» **Task directions**
Within the records, find every line that includes the word "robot" and copy it.

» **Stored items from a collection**
- Opening Delimiter -

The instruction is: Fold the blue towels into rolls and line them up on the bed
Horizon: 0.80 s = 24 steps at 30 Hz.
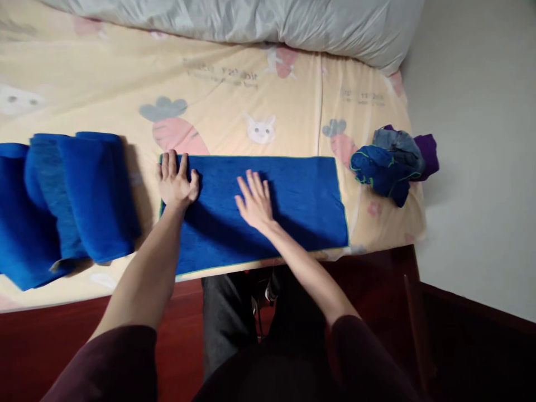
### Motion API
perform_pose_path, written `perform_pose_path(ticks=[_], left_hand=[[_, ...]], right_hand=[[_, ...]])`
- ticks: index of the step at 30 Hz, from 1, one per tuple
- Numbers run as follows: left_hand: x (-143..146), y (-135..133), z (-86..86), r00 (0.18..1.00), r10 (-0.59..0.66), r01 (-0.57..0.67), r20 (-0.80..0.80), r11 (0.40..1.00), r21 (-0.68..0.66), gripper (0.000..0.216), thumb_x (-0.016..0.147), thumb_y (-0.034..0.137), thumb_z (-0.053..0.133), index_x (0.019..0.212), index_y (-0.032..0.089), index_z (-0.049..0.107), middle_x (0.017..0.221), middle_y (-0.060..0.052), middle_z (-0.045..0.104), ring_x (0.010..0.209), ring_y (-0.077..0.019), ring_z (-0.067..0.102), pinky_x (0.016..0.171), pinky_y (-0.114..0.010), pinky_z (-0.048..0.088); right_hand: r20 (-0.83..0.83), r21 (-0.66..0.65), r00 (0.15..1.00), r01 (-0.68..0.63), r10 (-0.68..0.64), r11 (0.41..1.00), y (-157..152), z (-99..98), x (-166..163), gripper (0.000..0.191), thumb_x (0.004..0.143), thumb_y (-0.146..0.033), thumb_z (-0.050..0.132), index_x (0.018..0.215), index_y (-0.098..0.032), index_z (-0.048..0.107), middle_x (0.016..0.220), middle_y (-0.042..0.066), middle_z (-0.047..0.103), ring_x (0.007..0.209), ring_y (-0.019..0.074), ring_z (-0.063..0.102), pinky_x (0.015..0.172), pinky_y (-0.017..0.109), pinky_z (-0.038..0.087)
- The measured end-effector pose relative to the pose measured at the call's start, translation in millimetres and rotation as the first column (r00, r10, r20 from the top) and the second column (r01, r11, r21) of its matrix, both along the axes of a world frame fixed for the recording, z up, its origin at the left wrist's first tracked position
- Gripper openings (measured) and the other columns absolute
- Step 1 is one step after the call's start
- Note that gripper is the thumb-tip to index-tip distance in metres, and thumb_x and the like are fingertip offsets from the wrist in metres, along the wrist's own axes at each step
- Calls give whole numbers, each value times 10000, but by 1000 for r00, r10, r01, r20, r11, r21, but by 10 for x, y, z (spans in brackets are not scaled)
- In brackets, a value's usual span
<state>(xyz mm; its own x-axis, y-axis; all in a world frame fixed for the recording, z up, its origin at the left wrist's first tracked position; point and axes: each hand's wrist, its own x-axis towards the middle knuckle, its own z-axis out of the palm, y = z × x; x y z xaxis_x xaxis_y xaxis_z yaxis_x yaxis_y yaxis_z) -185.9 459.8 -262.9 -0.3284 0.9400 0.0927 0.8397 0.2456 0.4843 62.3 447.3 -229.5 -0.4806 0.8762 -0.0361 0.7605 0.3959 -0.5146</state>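
A blue towel (pixel 301 195) lies spread flat on the bed near its front edge, folded into a long rectangle. My left hand (pixel 176 181) rests flat on the towel's left end with its fingers stretched out. My right hand (pixel 254 201) lies flat near the towel's middle, fingers spread. Neither hand holds anything.
Folded blue towels (pixel 79 195) are stacked at the left. A crumpled heap of blue and purple cloths (pixel 391 162) sits at the bed's right corner. The yellow carrot-print bedsheet (pixel 234 95) has a grey duvet (pixel 259 22) at the back. A dark wooden bed frame (pixel 50 335) runs along the front.
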Motion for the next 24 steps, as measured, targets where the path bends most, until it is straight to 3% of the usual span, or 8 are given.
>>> perform_pose_path(ticks=[3,5,7,12,15,19,22,24], left_hand=[[7,2,3,998,6,-7,-61,1000,-14,681,1021,466,352,1618,146,415,1757,-102,223,1630,-291,165,1329,-516,93],[10,7,4,997,13,-14,-79,1000,-18,687,1019,479,341,1622,156,413,1755,-98,229,1630,-286,172,1327,-510,104],[14,10,1,995,15,-16,-96,1000,-15,693,1018,494,337,1627,170,406,1756,-91,228,1631,-283,173,1326,-508,110],[23,-3,-12,993,13,-16,-119,1000,-26,696,1013,502,336,1626,180,409,1754,-88,239,1630,-275,184,1325,-501,119],[20,10,-4,992,21,-26,-127,999,-39,702,1008,508,328,1628,186,407,1755,-77,238,1630,-264,185,1328,-490,120],[68,72,87,992,21,-28,-122,998,-59,722,1000,506,315,1633,165,390,1760,-84,222,1633,-273,169,1327,-514,105],[193,-56,187,992,1,-12,-127,996,-89,740,1003,498,289,1634,121,375,1767,-112,171,1643,-289,118,1324,-540,75],[286,-325,214,990,-53,38,-130,992,-118,744,1004,504,282,1634,121,380,1772,-107,134,1650,-281,79,1329,-532,60]], right_hand=[[67,-100,990,-116,123,988,21,-67,-296,654,1086,-383,411,1696,-252,218,1765,-16,164,1659,266,-4,1333,589,-15],[110,-84,984,-133,142,988,131,-136,-58,632,1096,-414,391,1686,-233,256,1771,-16,136,1659,248,2,1345,548,-7],[155,-47,985,-71,78,996,365,-201,475,619,1108,-430,338,1683,-211,267,1777,-2,117,1659,239,13,1352,535,2],[160,44,950,263,-267,964,1195,-339,2112,670,1111,-434,262,1701,-140,142,1771,80,167,1656,285,50,1329,639,19],[209,62,923,318,-324,946,1508,-394,2590,703,1110,-457,224,1691,-71,131,1773,124,138,1651,300,74,1329,633,26],[199,89,928,302,-314,949,1504,-306,2448,715,1109,-457,215,1691,-58,96,1771,135,137,1652,315,48,1315,663,-29],[189,104,960,190,-207,976,1179,-184,2180,715,1106,-442,253,1693,-63,102,1771,129,134,1654,327,6,1310,671,-55],[190,76,979,59,-73,995,876,-159,2166,706,1100,-431,299,1695,-85,142,1772,113,137,1656,304,32,1334,622,-17]])
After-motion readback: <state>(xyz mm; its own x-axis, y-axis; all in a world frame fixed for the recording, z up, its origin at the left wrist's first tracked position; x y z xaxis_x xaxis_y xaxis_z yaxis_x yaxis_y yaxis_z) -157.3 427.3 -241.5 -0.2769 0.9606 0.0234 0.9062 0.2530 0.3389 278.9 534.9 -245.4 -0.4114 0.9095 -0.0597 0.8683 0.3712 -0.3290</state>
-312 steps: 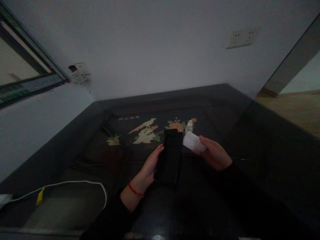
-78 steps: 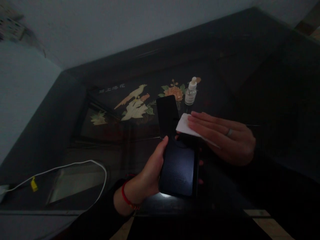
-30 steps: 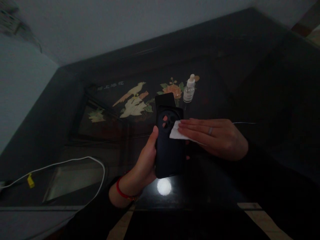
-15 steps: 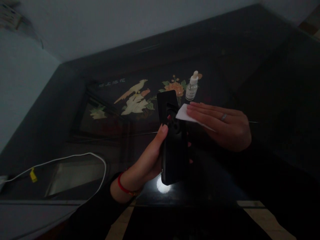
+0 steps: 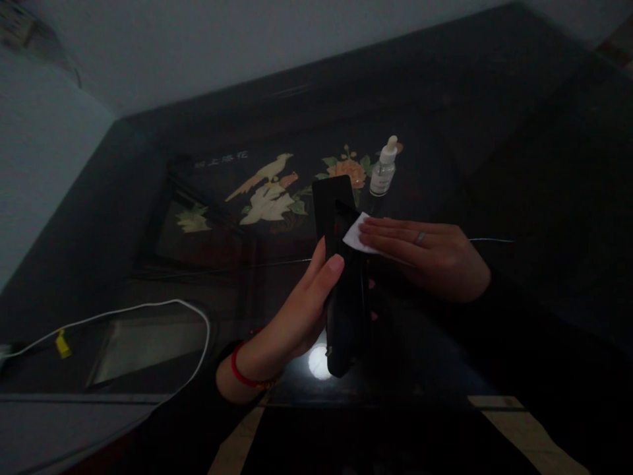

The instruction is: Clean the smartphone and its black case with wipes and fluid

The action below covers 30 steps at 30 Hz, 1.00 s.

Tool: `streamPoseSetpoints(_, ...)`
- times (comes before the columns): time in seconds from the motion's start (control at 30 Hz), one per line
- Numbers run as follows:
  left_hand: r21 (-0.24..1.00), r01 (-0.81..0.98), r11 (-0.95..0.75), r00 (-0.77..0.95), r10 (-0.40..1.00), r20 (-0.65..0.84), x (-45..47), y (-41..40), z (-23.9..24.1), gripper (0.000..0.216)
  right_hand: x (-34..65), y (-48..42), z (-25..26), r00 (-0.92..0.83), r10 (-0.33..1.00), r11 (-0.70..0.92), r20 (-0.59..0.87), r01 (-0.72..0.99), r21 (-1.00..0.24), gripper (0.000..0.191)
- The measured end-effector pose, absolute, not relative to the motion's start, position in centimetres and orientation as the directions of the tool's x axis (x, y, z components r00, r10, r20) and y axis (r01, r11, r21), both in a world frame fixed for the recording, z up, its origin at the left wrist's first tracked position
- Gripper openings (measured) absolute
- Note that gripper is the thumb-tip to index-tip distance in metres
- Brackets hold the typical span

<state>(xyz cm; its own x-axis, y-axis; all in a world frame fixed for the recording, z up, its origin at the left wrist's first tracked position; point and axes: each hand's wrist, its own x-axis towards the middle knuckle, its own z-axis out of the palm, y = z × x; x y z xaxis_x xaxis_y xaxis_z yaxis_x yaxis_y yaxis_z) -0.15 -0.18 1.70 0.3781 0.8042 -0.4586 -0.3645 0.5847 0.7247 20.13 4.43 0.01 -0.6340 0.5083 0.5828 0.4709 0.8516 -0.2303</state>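
Sitting clasped in left grip [image 5: 307, 300]: one black case [image 5: 348, 330]. Right grip [image 5: 432, 256] is pinching one white cloth [image 5: 356, 237] by case's upper end; one bottle [image 5: 382, 175] is standing.

The room is dim. The grey back wall [image 5: 237, 39] and paler left wall [image 5: 49, 158] meet in 1 corner. A dark, glossy table [image 5: 445, 132] fills it, its top decorated with flowers [image 5: 349, 173], 1 pale bird [image 5: 271, 169] and 4 characters [image 5: 221, 160]. 1 round glare [image 5: 319, 363] shines near its front edge; tan floor [image 5: 551, 445] shows below.
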Motion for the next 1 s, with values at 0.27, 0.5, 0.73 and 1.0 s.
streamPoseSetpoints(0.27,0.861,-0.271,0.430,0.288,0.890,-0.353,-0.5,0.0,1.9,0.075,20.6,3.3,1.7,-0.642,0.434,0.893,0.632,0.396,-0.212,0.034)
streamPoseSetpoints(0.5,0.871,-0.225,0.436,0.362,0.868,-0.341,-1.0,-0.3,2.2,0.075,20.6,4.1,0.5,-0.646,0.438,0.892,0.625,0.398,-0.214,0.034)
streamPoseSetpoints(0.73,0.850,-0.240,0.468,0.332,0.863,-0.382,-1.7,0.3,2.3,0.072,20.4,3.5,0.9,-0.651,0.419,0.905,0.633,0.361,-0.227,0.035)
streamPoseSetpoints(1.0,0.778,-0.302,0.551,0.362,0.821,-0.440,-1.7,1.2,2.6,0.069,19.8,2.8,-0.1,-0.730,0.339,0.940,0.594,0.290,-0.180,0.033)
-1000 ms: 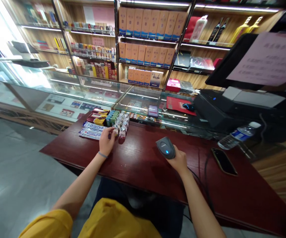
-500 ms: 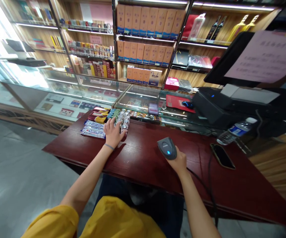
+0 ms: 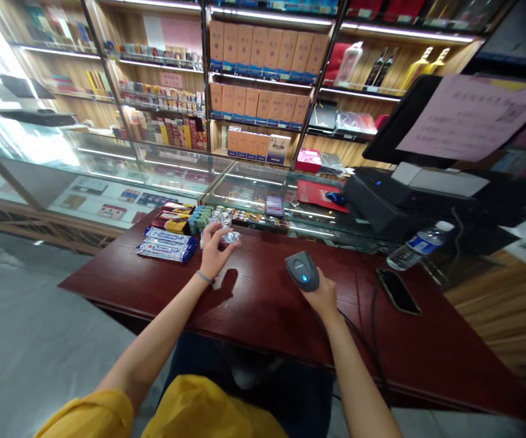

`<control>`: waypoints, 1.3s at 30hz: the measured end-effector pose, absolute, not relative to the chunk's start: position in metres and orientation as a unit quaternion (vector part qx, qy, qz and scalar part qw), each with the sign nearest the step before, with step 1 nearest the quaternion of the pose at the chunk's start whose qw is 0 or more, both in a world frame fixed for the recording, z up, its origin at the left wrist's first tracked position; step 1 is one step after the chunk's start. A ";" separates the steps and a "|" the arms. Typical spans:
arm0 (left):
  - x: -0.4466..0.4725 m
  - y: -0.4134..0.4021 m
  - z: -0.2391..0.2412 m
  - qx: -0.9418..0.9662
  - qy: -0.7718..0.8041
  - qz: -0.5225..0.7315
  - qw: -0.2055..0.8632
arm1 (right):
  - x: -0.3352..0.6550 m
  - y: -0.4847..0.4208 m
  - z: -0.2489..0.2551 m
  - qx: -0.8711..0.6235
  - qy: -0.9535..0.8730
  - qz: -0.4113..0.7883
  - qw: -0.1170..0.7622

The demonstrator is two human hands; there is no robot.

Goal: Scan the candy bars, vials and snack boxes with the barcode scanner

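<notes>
Left hand: the left hand [image 3: 215, 258] grasps a small silver-topped jar [image 3: 232, 238] between thumb and fingers, lifted off the dark red table [image 3: 263, 316] — a shadow falls on the wood on the near side of that grip.
Right hand: the right hand [image 3: 324, 294] is wrapped around the handle of a grey scanner [image 3: 302, 271], blue light showing on top; the scanner is to the right of the held jar, well apart from it.
Jars: more silver-topped jars [image 3: 224, 213] stand just beyond the left grip, partly hidden by the fingers.
Green packs: small green packs [image 3: 201, 215] sit beyond and to the left of that grip.
Bars: blue-and-white wrapped bars [image 3: 167, 244] lie to the left of the grip, with red-and-yellow packs [image 3: 174, 217] behind them.
Phone: right of the scanner grip, a dark-screened phone [image 3: 399, 291] lies flat.
Bottle: a clear bottle with a blue label [image 3: 420, 245] is beyond the phone, tilted.
</notes>
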State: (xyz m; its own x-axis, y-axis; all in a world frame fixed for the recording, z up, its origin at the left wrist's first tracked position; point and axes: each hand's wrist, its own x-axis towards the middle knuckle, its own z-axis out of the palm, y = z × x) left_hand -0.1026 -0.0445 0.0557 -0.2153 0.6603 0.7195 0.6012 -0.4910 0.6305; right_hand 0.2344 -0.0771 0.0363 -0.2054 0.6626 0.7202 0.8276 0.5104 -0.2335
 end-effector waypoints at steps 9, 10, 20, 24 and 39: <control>-0.037 0.019 0.044 0.345 0.312 0.628 0.623 | 0.248 -0.065 0.040 -0.504 -0.768 -0.079 0.388; -0.034 0.024 0.042 0.325 0.310 0.625 0.638 | 0.248 -0.067 0.042 -0.507 -0.772 -0.065 0.378; -0.031 0.036 0.021 0.324 0.341 0.590 0.656 | 0.233 -0.084 0.049 -0.477 -0.834 0.005 0.279; -0.039 0.033 0.024 0.421 0.369 0.589 0.582 | 0.230 -0.085 0.052 -0.461 -0.853 0.025 0.243; -0.021 0.030 0.032 0.373 0.337 0.593 0.629 | 0.258 -0.075 0.046 -0.476 -0.809 -0.049 0.342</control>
State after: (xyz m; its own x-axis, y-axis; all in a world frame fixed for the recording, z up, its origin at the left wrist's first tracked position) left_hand -0.0211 0.0303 0.0320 0.0698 0.9974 0.0170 -0.4945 0.0198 0.8689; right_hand 0.2577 -0.0750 0.0460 -0.3122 0.7366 0.6000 0.8033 0.5419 -0.2473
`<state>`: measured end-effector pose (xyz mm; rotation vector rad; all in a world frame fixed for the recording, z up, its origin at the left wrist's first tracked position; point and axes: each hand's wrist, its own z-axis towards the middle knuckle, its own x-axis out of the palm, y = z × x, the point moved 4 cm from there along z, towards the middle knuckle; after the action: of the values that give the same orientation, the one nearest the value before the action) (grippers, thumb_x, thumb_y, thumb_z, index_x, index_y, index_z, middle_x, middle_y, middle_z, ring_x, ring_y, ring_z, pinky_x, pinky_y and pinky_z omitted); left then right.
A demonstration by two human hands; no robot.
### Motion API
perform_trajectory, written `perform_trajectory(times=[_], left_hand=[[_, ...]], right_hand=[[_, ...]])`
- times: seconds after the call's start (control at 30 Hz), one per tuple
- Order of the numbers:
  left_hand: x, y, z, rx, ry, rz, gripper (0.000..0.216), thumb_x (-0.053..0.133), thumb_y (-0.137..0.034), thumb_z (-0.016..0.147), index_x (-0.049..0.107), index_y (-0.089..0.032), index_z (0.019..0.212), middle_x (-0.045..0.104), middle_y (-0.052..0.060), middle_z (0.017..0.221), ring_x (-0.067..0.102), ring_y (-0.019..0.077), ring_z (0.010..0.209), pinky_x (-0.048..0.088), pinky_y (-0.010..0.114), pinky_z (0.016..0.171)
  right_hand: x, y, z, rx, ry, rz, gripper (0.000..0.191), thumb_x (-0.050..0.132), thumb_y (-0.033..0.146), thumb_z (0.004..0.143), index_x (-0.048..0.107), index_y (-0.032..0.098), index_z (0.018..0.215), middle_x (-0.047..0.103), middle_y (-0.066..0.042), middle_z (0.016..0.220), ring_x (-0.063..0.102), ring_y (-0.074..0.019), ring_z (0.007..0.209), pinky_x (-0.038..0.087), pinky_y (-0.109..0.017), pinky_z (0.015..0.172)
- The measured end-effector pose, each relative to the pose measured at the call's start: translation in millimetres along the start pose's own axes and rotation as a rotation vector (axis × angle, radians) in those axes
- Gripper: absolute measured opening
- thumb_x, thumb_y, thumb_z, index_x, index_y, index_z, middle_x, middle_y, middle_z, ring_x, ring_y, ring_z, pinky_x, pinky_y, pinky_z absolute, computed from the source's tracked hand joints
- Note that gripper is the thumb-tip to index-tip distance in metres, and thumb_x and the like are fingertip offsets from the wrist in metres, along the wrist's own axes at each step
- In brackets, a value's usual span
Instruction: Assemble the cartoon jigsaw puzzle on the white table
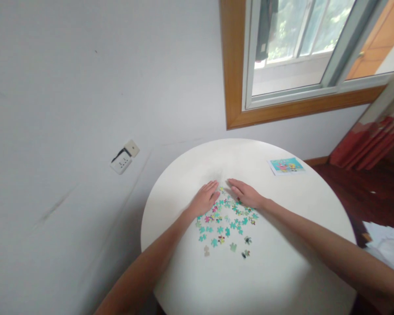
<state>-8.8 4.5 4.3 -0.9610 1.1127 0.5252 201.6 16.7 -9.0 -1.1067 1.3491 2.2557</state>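
Observation:
Loose jigsaw puzzle pieces (pixel 227 231), mostly teal with some pink, yellow and dark ones, lie spread over the middle of a round white table (pixel 249 153). At the far left edge of the pieces rests my left hand (pixel 205 197), its fingers stretched out and pointing forward. My right hand (pixel 247 193) lies at the far right edge of them, fingers extended toward the left hand. Both palms face down, with a small gap between the fingertips. Some pieces next to the hands are partly covered. Neither hand shows anything gripped.
A colourful cartoon picture card (pixel 286 166) lies at the table's far right. A wall with a socket (pixel 121 162) borders the left side. Beyond the table is a wood-framed window (pixel 234 87); a red and white curtain (pixel 374 140) and white papers (pixel 385 243) are at right.

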Motion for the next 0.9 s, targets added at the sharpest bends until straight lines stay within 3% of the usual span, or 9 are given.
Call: perform_trajectory(times=[0.13, 0.23, 0.33, 0.47, 0.57, 0.63, 0.77, 0.9], left_hand=[[4.5, -23.9, -0.4, 0.205, 0.088, -0.021, 0.054, 0.033, -0.047, 0.105, 0.045, -0.018, 0.149, 0.042, 0.011, 0.157, 0.034, 0.0225, 0.149, 0.029, 0.047, 0.124], [2.1, -43.4, -10.8, 0.325, 0.126, -0.077, 0.053, 0.034, -0.047, 0.105, 0.047, -0.018, 0.148, 0.044, 0.011, 0.156, 0.036, 0.0213, 0.148, 0.029, 0.044, 0.125], [-3.7, -52.6, -21.0, 0.356, 0.185, -0.179, 0.055, 0.032, -0.049, 0.105, 0.046, -0.02, 0.15, 0.043, 0.008, 0.157, 0.037, 0.0207, 0.148, 0.029, 0.042, 0.126], [-15.2, -41.2, -40.4, 0.229, 0.129, -0.248, 0.054, 0.029, -0.051, 0.105, 0.044, -0.028, 0.151, 0.046, 0.002, 0.155, 0.04, 0.0209, 0.146, 0.033, 0.042, 0.124], [-20.2, -25.8, -64.4, 0.074, -0.01, -0.141, 0.053, 0.033, -0.049, 0.104, 0.046, -0.025, 0.15, 0.045, 0.005, 0.156, 0.036, 0.0231, 0.148, 0.03, 0.047, 0.125], [-16.6, -24.1, -81.7, 0.016, -0.025, -0.038, 0.059, 0.042, -0.052, 0.101, 0.042, -0.023, 0.153, 0.038, 0.008, 0.16, 0.029, 0.0263, 0.151, 0.026, 0.05, 0.126], [0.0, -44.8, -105.4, -0.039, 0.01, 0.09, 0.064, 0.043, -0.053, 0.101, 0.031, -0.027, 0.158, 0.027, 0.007, 0.165, 0.023, 0.0289, 0.153, 0.023, 0.054, 0.125], [13.1, -67.1, -109.8, -0.064, -0.003, 0.14, 0.071, 0.047, -0.058, 0.098, 0.029, -0.025, 0.158, 0.021, 0.008, 0.167, 0.017, 0.0326, 0.155, 0.021, 0.058, 0.125]], right_hand=[[2.8, 8.1, 6.3, -0.142, 0.083, -0.027, 0.066, 0.023, 0.054, 0.104, 0.051, 0.011, 0.146, 0.053, -0.018, 0.149, 0.046, -0.029, 0.141, 0.034, -0.051, 0.119], [0.1, 17.9, -8.4, -0.196, 0.118, -0.005, 0.064, 0.024, 0.052, 0.104, 0.051, 0.012, 0.146, 0.054, -0.018, 0.148, 0.047, -0.0283, 0.14, 0.035, -0.051, 0.119], [-7.7, 27.5, -30.2, -0.228, 0.136, 0.006, 0.06, 0.028, 0.05, 0.104, 0.05, 0.015, 0.147, 0.053, -0.015, 0.149, 0.048, -0.0265, 0.14, 0.036, -0.048, 0.119], [-18.0, 36.7, -56.0, -0.19, 0.166, -0.011, 0.056, 0.029, 0.046, 0.105, 0.046, 0.018, 0.151, 0.05, -0.011, 0.152, 0.047, -0.0231, 0.141, 0.036, -0.044, 0.12], [-17.7, 45.4, -69.0, -0.149, 0.154, -0.047, 0.055, 0.032, 0.046, 0.105, 0.047, 0.02, 0.151, 0.05, -0.01, 0.153, 0.045, -0.0238, 0.142, 0.035, -0.046, 0.12], [-12.7, 53.3, -75.4, -0.109, 0.114, -0.084, 0.055, 0.036, 0.047, 0.104, 0.048, 0.019, 0.15, 0.049, -0.011, 0.153, 0.043, -0.0257, 0.144, 0.034, -0.048, 0.121], [4.2, 72.0, -87.9, -0.029, 0.044, -0.132, 0.056, 0.038, 0.046, 0.103, 0.046, 0.017, 0.151, 0.046, -0.013, 0.155, 0.04, -0.0275, 0.146, 0.031, -0.05, 0.122], [15.1, 80.0, -97.3, 0.004, -0.004, -0.12, 0.057, 0.04, 0.043, 0.103, 0.044, 0.015, 0.152, 0.043, -0.014, 0.157, 0.037, -0.0287, 0.147, 0.031, -0.052, 0.122]])
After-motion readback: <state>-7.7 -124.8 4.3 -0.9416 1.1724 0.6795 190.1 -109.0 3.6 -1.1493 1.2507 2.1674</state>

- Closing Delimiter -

» **Completed exercise**
The demonstrator is two human hands; there is no robot.
A demonstration by two human hands; no robot.

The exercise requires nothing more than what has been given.